### Task details
Pictures appear among the records below and must be omitted. Repeat exactly the lines from the line with "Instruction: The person" to the line with "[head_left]", both included.

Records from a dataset
Content starts

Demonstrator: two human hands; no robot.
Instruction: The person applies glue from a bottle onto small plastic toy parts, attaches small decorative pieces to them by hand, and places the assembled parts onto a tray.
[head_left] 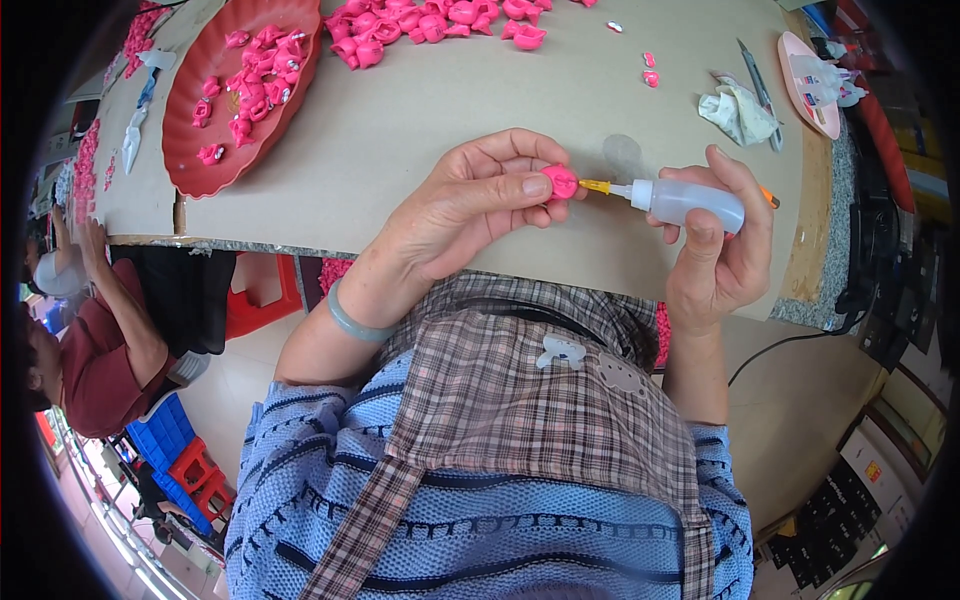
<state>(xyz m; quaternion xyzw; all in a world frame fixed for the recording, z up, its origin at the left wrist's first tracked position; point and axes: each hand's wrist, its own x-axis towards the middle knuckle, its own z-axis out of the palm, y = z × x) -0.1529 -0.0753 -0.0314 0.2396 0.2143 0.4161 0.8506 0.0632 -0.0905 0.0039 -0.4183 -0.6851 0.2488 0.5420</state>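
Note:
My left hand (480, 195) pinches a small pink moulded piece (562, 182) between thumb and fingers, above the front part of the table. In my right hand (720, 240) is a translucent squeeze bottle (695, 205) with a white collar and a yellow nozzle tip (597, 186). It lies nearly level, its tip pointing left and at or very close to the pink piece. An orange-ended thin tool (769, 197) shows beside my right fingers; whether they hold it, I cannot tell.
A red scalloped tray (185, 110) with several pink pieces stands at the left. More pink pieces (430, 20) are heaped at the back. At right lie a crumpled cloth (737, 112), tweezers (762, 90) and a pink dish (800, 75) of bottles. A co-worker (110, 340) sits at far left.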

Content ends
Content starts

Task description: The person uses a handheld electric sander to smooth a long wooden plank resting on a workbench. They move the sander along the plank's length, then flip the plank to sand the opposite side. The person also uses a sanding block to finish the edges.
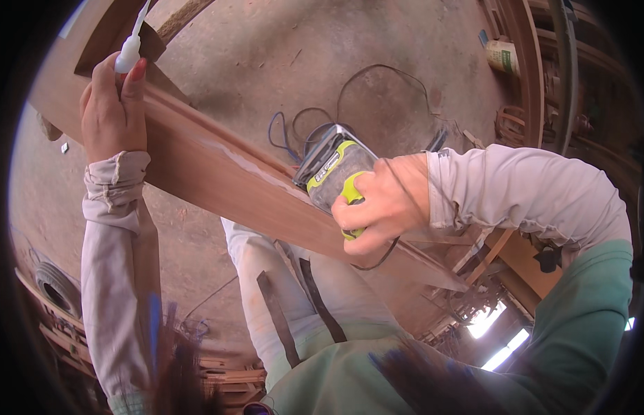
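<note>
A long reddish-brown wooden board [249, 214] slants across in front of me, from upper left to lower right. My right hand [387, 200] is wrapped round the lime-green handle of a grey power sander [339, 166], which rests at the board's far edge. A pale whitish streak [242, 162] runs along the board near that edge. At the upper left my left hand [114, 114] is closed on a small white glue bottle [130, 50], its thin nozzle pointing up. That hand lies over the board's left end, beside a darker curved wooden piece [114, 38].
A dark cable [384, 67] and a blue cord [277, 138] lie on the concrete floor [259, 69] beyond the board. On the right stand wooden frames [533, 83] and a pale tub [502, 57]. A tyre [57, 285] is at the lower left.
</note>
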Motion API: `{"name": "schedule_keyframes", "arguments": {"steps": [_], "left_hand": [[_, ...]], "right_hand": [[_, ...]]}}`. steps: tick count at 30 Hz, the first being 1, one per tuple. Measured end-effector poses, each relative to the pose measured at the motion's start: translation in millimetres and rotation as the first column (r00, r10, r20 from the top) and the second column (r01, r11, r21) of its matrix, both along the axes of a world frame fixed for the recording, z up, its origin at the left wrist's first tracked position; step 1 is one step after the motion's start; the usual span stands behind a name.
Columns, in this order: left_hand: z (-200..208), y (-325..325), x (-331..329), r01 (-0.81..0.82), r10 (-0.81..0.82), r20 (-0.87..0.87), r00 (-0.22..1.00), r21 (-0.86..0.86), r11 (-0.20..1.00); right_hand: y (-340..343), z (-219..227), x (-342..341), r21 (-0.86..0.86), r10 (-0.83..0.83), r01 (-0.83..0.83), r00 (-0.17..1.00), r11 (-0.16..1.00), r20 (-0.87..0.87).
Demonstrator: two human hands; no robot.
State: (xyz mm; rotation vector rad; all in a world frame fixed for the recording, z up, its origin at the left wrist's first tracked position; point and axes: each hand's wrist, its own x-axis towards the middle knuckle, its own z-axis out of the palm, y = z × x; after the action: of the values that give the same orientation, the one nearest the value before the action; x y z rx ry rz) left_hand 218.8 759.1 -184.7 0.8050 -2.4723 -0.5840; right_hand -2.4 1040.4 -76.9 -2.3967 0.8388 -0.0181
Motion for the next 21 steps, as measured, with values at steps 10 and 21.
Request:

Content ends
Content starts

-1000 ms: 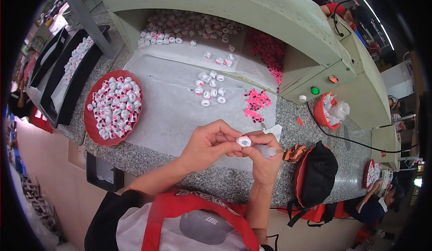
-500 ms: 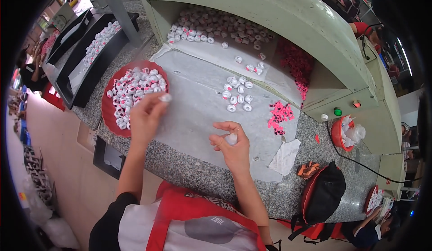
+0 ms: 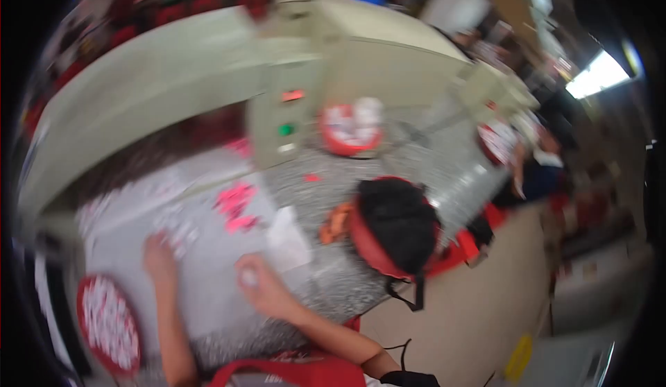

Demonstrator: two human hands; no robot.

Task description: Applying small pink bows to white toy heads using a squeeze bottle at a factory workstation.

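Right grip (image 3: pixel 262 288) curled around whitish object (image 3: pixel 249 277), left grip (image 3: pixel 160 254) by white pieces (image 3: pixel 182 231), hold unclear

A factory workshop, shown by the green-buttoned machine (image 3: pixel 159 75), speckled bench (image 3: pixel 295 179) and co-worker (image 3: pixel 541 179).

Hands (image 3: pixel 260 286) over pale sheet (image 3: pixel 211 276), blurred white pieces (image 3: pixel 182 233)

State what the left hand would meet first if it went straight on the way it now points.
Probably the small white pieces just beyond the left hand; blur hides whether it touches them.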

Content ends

### The completed task
Instruction: The person applies glue from a bottle onto small plastic toy parts, attaches small decorative pieces to them by hand, and places the assembled parts onto a tray.
[head_left] 

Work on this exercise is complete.